I had a lot of them on my pages recently (211.x.x.x and other UA's though).

4:02 am on Sept 8, 2003 (gmt 0)

Senior Member

WebmasterWorld Senior Member 10+ Year Member

joined:July 11, 2003
posts:955
votes: 0


But claus , on this page:
[webmasterworld.com...]

it says:


Sample log entries, slightly edited:

example.com 207.46.137.9 - - [20/Aug/2002:03:28:44 +1000] "GET /foo/bar/1 HTTP/1.0" 200 38538 "-" "Mozilla/4.0 (compatible; MSIE 6.0; Windows NT; MS Search 4.0 Robot)"
example.com 131.107.3.85 - - [20/Aug/2002:03:28:50 +1000] "GET /foo/bar/2 HTTP/1.0" 200 50701 "-" "Mozilla/4.0 (compatible; MSIE 6.0; Windows NT; MS Search 4.0 Robot)"
example.com 131.107.3.83 - - [20/Aug/2002:03:29:05 +1000] "GET /foo/bar/3 HTTP/1.0" 200 38053 "-" "Mozilla/4.0 (compatible; MSIE 6.0; Windows NT; MS Search 4.0 Robot)"

and I realised that the thire IP (131.107.3.83) is from Microsoft and if you HostName resolve it , Its from here:

tide83.microsoft.com

but the other IPs (first and second) can't resolve...

May be something to look at!?

Sid

9:51 am on Sept 8, 2003 (gmt 0)

Senior Member

WebmasterWorld Senior Member 10+ Year Member

joined:June 15, 2003
posts:2395
votes: 0


Sidyadav, the User-Agent killroy posted is (a) the one that was posted by zem in the related thread is (b)

(a) "Mozilla/4.0 (compatible; MSIE 4.01; Windows NT; MS Search 4.0 Robot) Microsoft"
(b) "Mozilla/4.0 (compatible; MSIE 6.0; Windows NT; MS Search 4.0 Robot)"

There's some differences here. However, as User-Agent strings can always be forged (basically you can call it anything you want when you build a spider), the most important thing is always the IP-number. Zem and you reported real Microsoft IP's, while killroy reported an IP-number that belongs to a company in Taiwan.

If the User-Agent is the same, the IP always wins. It is much harder to fake an IP-number than a User-Agent string. For bots/spiders it is even impossible to fake the IP, as the IP is the address the page is returned to when they request a page, so if they give away the wrong IP, they will never get the page back.

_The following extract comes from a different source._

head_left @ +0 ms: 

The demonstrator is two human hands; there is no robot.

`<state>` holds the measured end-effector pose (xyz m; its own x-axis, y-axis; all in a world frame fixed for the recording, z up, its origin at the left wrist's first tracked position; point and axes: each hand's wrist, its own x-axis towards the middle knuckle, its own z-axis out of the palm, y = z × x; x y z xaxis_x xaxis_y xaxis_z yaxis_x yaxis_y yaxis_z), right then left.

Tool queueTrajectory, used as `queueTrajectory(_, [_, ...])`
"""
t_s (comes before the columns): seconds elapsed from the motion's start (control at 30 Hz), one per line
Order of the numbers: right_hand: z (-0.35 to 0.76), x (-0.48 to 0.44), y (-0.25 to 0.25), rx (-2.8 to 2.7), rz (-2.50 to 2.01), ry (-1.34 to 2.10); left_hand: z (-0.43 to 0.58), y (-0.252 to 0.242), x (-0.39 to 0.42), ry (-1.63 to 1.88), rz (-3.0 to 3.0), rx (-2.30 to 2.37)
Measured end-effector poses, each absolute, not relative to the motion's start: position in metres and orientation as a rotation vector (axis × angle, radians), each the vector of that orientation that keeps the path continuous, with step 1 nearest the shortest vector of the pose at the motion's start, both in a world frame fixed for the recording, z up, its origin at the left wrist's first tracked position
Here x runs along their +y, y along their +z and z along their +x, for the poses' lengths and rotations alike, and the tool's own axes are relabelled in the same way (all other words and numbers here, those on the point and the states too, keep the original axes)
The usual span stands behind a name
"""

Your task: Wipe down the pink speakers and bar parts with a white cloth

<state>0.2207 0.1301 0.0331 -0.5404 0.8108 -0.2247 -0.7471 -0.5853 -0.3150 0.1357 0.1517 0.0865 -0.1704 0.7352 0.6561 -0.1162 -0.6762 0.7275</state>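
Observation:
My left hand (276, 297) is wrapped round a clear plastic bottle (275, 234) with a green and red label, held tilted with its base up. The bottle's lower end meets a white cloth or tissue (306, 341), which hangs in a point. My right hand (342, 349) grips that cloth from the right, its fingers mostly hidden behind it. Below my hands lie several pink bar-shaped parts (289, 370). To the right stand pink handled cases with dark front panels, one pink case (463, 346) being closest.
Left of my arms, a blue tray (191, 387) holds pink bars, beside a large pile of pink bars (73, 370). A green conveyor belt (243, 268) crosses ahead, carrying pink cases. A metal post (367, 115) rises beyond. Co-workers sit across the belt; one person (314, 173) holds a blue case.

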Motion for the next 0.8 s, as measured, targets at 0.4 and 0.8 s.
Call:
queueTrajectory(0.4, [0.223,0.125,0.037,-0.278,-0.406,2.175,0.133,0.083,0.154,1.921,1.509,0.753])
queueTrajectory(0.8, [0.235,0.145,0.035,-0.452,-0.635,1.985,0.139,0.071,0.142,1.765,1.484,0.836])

It is true that a real MS spider has been out, and other threads confirm it. This spider is just not the same one that killroy saw, rather i think the Taiwanese company would like people to think it's the same, and that's why they chose a similar name.

/claus


Added:

I use a quite powerful Whois tool so i was able to look up the three IP's from your post. There's a web-based version of the tool here: [geektools.com...]

207.46.137.9: Microsoft Corp, MSFT, One Microsoft Way, Redmond, WA
NetRange: 207.46.0.0 - 207.46.255.255

131.107.3.85: Microsoft Corp, MSFT, One Microsoft Way, Redmond, WA
NetRange: 131.107.0.0 - 131.107.255.255

131.107.3.83: Microsoft Corp, MSFT, One Microsoft Way, Redmond, WA
NetRange: 131.107.0.0 - 131.107.255.255

Anything coming from these IP-addresses is valid Microsoft traffic.